** What the exercise asks **
Report each line of the material below where the word "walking" can be found.

● ● ●

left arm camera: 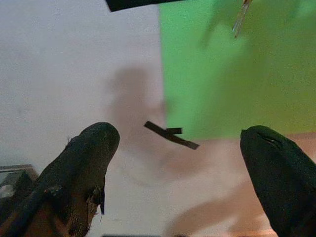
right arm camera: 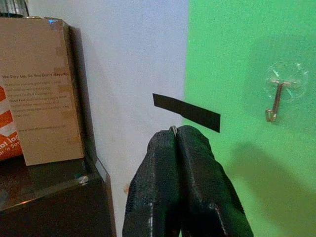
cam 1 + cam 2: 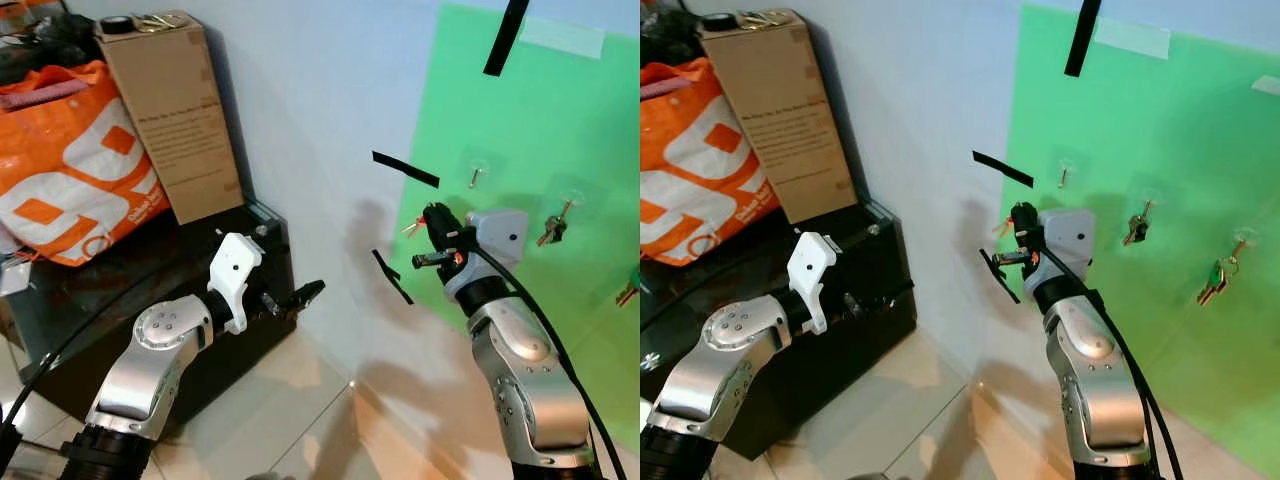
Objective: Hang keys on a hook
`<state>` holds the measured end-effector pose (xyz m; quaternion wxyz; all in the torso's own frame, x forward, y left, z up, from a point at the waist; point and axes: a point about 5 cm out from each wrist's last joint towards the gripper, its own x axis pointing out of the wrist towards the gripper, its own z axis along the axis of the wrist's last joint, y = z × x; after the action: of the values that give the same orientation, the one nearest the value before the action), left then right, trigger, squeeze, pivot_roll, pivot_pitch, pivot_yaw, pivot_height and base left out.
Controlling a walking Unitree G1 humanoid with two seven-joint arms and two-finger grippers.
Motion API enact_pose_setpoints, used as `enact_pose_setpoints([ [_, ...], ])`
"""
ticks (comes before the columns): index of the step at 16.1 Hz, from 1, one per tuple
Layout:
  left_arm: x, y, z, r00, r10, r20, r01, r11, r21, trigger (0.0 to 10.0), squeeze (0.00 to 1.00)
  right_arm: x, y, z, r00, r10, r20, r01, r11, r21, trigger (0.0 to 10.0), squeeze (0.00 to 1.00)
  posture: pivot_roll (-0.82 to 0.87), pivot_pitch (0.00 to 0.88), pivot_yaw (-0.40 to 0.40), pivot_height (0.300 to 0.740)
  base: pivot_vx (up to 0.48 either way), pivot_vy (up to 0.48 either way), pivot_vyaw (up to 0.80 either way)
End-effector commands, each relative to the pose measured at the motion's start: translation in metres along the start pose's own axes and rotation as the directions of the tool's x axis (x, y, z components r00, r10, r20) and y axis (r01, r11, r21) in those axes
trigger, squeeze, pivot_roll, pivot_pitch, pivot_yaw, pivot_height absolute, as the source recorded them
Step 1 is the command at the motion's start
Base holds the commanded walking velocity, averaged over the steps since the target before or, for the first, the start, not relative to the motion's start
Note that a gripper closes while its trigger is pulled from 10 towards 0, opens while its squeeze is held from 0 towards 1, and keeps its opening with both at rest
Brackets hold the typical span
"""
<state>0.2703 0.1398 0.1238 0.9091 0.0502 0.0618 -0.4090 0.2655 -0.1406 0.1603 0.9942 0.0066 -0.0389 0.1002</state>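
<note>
My right gripper [image 3: 430,218] is raised in front of the green sheet [image 3: 540,110] on the wall. It is shut on a small bunch of keys [image 3: 409,229], which hangs from its tips. In the right wrist view the fingers [image 2: 197,173] are pressed together, with a bit of metal showing between them. An empty metal hook [image 2: 274,101] on a clear pad sits up and to the right of the gripper, a short way off. Two further hooks each carry keys, one a dark bunch [image 3: 553,228], the other a green bunch [image 3: 1214,277]. My left gripper [image 3: 300,294] is held low by the black cabinet, open and holding nothing.
A black glass-topped cabinet [image 3: 150,270] stands at the left against the wall, bearing a tall cardboard box [image 3: 170,110] and an orange bag [image 3: 65,160]. Strips of black tape [image 3: 405,168] are stuck on the wall. Pale tiled floor [image 3: 300,420] lies below.
</note>
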Motion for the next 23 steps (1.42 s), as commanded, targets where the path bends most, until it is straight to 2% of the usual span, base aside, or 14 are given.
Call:
enact_pose_setpoints([
  [1,-0.001,0.001,0.005,1.0,-0.017,0.005,0.017,1.0,0.013,10.0,0.0,0.004,0.001,0.011,0.999,0.003,0.05,-0.003,1.0,0.011,10.0,0.0,-0.04,0.0,0.053,0.74,0.0,0.0,0.0],
  [7,-0.002,0.002,0.005,0.999,-0.043,0.0,0.043,0.999,0.005,10.0,0.0,0.012,-0.003,0.018,0.995,-0.049,0.084,0.046,0.998,0.033,10.0,0.0,-0.04,0.0,0.053,0.74,0.0,0.0,0.0],
  [11,-0.003,0.0,0.004,0.998,-0.059,-0.001,0.059,0.998,0.004,10.0,0.0,0.016,-0.011,0.023,0.987,-0.119,0.108,0.111,0.991,0.08,10.0,0.0,-0.04,0.0,0.056,0.74,0.0,0.0,0.0],
  [15,-0.002,-0.002,0.006,0.997,-0.078,0.003,0.078,0.997,0.004,10.0,0.0,0.02,-0.016,0.022,0.98,-0.178,0.088,0.169,0.981,0.096,10.0,0.0,-0.04,0.0,0.056,0.74,0.0,0.0,0.0],
  [17,-0.002,-0.003,0.007,0.996,-0.089,0.009,0.089,0.996,0.002,10.0,0.0,0.019,-0.023,0.02,0.971,-0.229,0.074,0.219,0.967,0.131,10.0,0.0,-0.03,0.0,0.055,0.74,0.0,0.0,0.0],
  [23,-0.001,-0.005,0.008,0.993,-0.118,0.01,0.118,0.993,-0.006,10.0,0.0,0.013,-0.032,0.018,0.957,-0.286,0.048,0.266,0.933,0.244,10.0,0.0,-0.04,0.0,0.064,0.74,0.0,0.0,0.0],
])
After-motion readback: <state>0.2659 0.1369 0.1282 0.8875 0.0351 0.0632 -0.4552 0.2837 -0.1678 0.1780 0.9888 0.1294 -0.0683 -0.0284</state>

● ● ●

** Output of the task **
Controlling a walking Unitree G1 humanoid with two seven-joint arms and two-finger grippers.
Base holds the commanded walking velocity, averaged over the steps since the target before or, for the first, the start, not relative to the motion's start

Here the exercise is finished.